The data bears this out. A poll conducted in May by the Washington Post found that 57 percent of people had an unfavorable view of Donald Trump; 45 percent of those polled had a highly favorable view of him. Hillary Clinton, believe it or not, had even higher unfavorables.

Both candidates, of course, somehow were officially nominated by their respective parties last month.

Thus, many Americans find themselves in an ethical quandary. Finding both candidate X and candidate Y utterly repellent, they are left with the following choice: 1) Vote for the candidate they find less repellent. 2) Vote for neither candidate (by either not voting or voting for a third party candidate who has essentially no chance of winning).

What should one do?

Alasdair MacIntyre, an Emeritus Professor of Philosophy at the University of Notre Dame, is on the record on what voters should do in such a situation. He is unequivocal: Voters should reject both candidates.

Here is what he wrote:

When offered a choice between two politically intolerable alternatives, it is important to choose neither. And when that choice is presented in rival arguments and debates that exclude from public consideration any other set of possibilities, it becomes a duty to withdraw from those arguments and debates, so as to resist the imposition of this false choice by those who have arrogated to themselves the power of framing the alternatives.

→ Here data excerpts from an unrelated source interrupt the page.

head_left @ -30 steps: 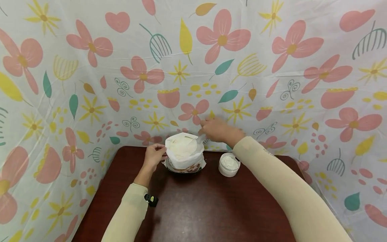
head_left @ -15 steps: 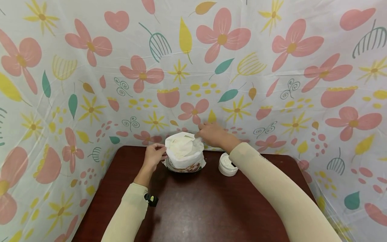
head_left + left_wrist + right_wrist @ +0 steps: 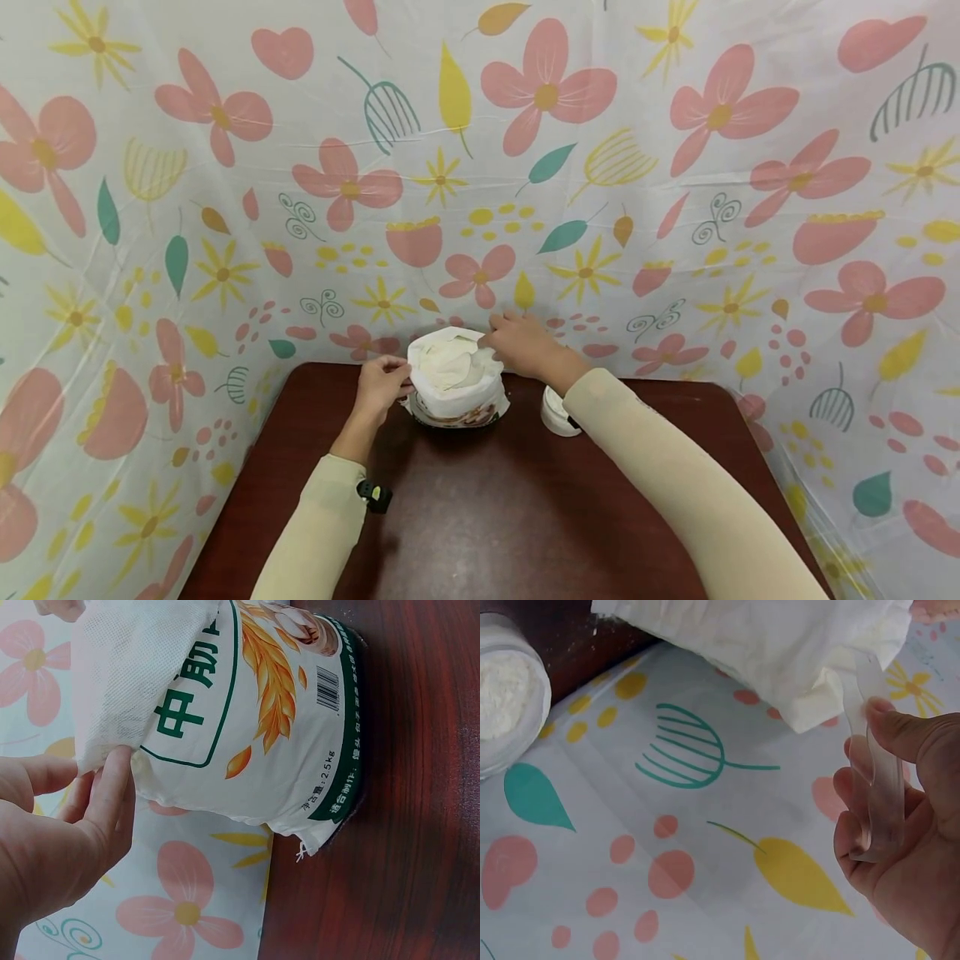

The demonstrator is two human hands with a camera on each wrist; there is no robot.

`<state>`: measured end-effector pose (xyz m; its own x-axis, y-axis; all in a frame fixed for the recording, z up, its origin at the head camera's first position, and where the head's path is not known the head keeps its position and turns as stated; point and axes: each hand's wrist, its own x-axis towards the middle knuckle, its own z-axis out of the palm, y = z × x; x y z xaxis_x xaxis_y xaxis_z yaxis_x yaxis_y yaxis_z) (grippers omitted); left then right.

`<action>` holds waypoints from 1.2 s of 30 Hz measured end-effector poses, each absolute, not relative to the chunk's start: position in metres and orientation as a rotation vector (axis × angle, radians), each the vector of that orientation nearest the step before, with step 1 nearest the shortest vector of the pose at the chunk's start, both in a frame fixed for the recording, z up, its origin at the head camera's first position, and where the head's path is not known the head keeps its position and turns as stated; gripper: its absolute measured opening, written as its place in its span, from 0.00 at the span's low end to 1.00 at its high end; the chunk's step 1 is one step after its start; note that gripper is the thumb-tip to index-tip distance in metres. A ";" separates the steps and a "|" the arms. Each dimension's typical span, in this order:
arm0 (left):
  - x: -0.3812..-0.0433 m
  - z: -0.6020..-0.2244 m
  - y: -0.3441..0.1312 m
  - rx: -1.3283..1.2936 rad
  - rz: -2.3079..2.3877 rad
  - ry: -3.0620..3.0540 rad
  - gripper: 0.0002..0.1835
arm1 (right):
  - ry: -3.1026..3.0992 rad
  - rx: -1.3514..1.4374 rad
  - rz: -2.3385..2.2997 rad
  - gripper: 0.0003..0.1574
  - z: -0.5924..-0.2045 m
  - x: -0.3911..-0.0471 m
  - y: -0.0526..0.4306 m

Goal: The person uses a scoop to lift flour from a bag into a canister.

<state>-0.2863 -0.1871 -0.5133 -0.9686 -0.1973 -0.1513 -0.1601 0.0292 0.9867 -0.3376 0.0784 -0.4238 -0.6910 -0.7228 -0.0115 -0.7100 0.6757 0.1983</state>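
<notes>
An open flour bag [image 3: 456, 402] stands upright at the back of the table, its white rim folded outward and pale flour [image 3: 444, 365] showing inside. My left hand [image 3: 381, 386] pinches the folded rim at the bag's left side; in the left wrist view, thumb and fingers hold the white cloth edge. At the opposite side, my right hand [image 3: 520, 342] grips the handle of a translucent plastic scoop [image 3: 877, 780]. The scoop's head reaches into the bag mouth and is partly hidden there. Green print and a wheat ear [image 3: 270, 682] mark the bag's side.
To the right of the bag stands a round clear tub [image 3: 557, 423] of white powder, partly covered by my right forearm. Behind the dark red table [image 3: 480, 517] hangs a flower-printed cloth [image 3: 480, 183], close to the bag and my right hand.
My right hand has shifted left and slightly down, bringing the scoop from the bag's right rim into its mouth. The right forearm now covers more of the tub. My left hand stays at the rim.
</notes>
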 end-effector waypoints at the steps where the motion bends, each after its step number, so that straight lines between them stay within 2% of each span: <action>1: -0.286 -0.513 -0.187 0.390 -2.136 -2.235 0.14 | -2.812 1.198 -0.280 0.21 -0.424 -0.337 0.078; 16: -0.283 -0.514 -0.188 0.394 -2.143 -2.243 0.14 | -2.795 1.191 -0.196 0.21 -0.430 -0.330 0.080; 28: -0.286 -0.515 -0.189 0.382 -2.147 -2.232 0.15 | -2.772 1.182 -0.021 0.18 -0.420 -0.333 0.096; 36: -0.287 -0.515 -0.189 0.385 -2.150 -2.225 0.14 | -2.672 1.156 0.182 0.25 -0.425 -0.330 0.118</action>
<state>-0.2873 -0.1885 -0.5152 -0.9692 -0.1927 -0.1536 -0.1602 0.0188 0.9869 -0.3300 0.1180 -0.4246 -0.6648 -0.7030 0.2526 -0.7307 0.6822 -0.0247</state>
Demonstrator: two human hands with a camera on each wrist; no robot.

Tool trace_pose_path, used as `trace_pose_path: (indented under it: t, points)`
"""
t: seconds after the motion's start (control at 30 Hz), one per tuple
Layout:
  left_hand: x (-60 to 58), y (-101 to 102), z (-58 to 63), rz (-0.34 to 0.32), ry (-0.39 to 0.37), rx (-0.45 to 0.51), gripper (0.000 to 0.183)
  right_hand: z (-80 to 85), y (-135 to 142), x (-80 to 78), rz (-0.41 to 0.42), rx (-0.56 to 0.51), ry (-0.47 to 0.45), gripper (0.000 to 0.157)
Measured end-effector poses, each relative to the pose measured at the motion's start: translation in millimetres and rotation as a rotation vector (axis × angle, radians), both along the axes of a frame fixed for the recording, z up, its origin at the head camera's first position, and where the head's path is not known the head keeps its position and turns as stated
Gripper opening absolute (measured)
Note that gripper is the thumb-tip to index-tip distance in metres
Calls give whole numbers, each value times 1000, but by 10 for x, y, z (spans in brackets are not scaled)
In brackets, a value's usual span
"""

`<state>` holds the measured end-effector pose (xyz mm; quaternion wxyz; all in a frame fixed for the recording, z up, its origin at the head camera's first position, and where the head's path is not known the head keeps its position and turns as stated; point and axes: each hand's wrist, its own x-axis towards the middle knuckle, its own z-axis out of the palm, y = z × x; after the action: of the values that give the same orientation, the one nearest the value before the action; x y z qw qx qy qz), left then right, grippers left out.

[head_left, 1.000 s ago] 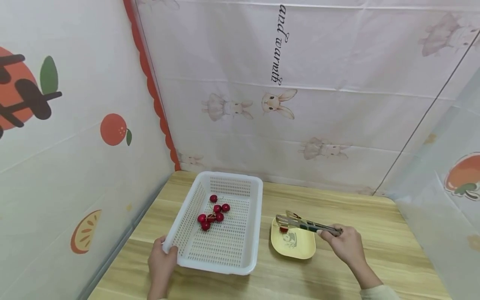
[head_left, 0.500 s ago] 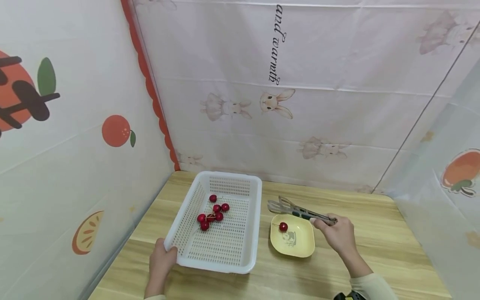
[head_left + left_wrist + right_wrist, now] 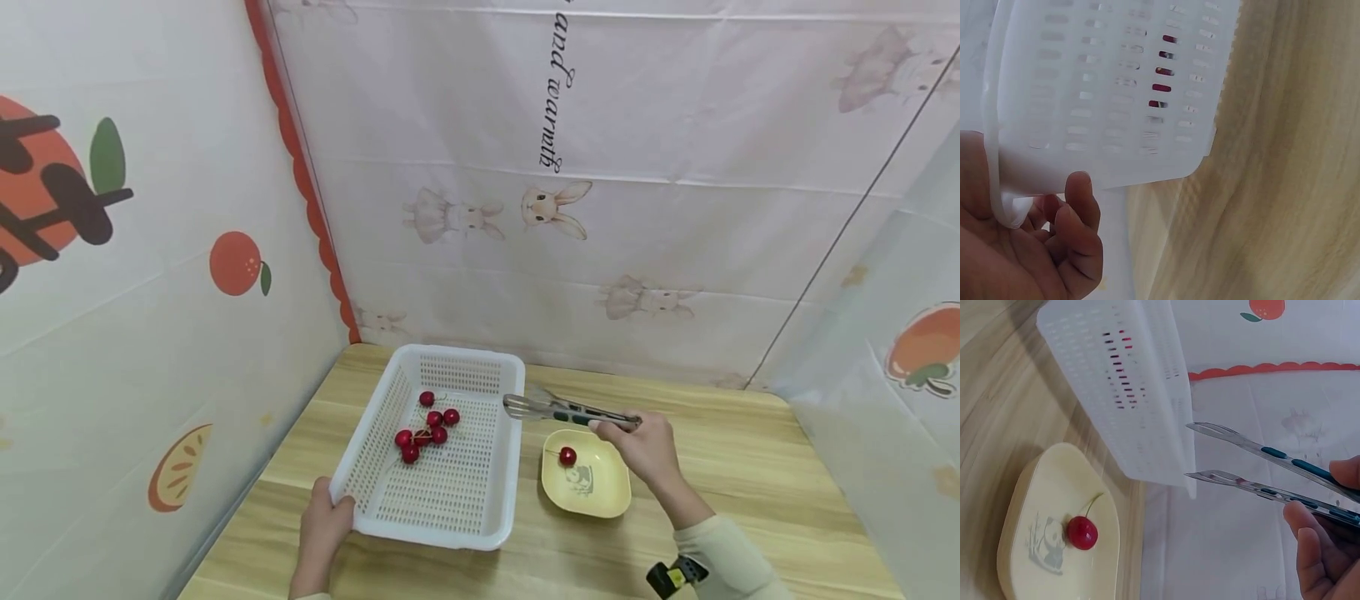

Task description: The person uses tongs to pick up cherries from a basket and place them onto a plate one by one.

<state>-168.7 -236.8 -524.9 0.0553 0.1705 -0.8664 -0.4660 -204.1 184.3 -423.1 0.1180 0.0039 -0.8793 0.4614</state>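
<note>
My left hand (image 3: 325,525) grips the near left corner of a white perforated plastic basket (image 3: 512,492), fingers curled at its rim in the left wrist view. Several red cherries (image 3: 439,435) with stems lie in a loose cluster inside it. In my right hand (image 3: 647,450) is a pair of metal tongs (image 3: 570,411), with dark green inlays showing in the right wrist view. The tong arms are spread with nothing between them, and their tips are at the basket's right rim. One cherry (image 3: 1082,532) lies in a yellow square dish (image 3: 600,492) printed with a panda.
Everything stands on a wood-grain table (image 3: 712,517). A rabbit-print sheet (image 3: 480,275) covers the back wall, and fruit-print sheets (image 3: 187,350) hang at the sides. The dish sits just right of the basket. A dark device (image 3: 675,575) is on the right wrist.
My right hand has lifted the tongs off the cherry in the dish and moved them left to the basket's rim. My left hand has stayed on the basket corner.
</note>
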Motion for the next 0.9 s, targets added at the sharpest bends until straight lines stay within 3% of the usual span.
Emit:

Such a suggestion—coming from a moral philosopher no less—might seem jarring to the civic-minded citizen. MacIntyre concedes this, noting that it has been ingrained in our fiber to view not voting as irresponsible.

So how does he justify not voting in an important election? In MacIntyre’s view, voting for “the lesser of two evils” is a tacit vote for the system that put the two candidates in place, a system that “presents us only with unacceptable alternatives.” By not casting a ballot, voters are, in effect, casting a vote against the system.

“The way to vote against the system is not to vote,” he writes.

Do you find MacIntyre’s argument persuasive? Will it persuade you to not vote or vote for one of the also-rans?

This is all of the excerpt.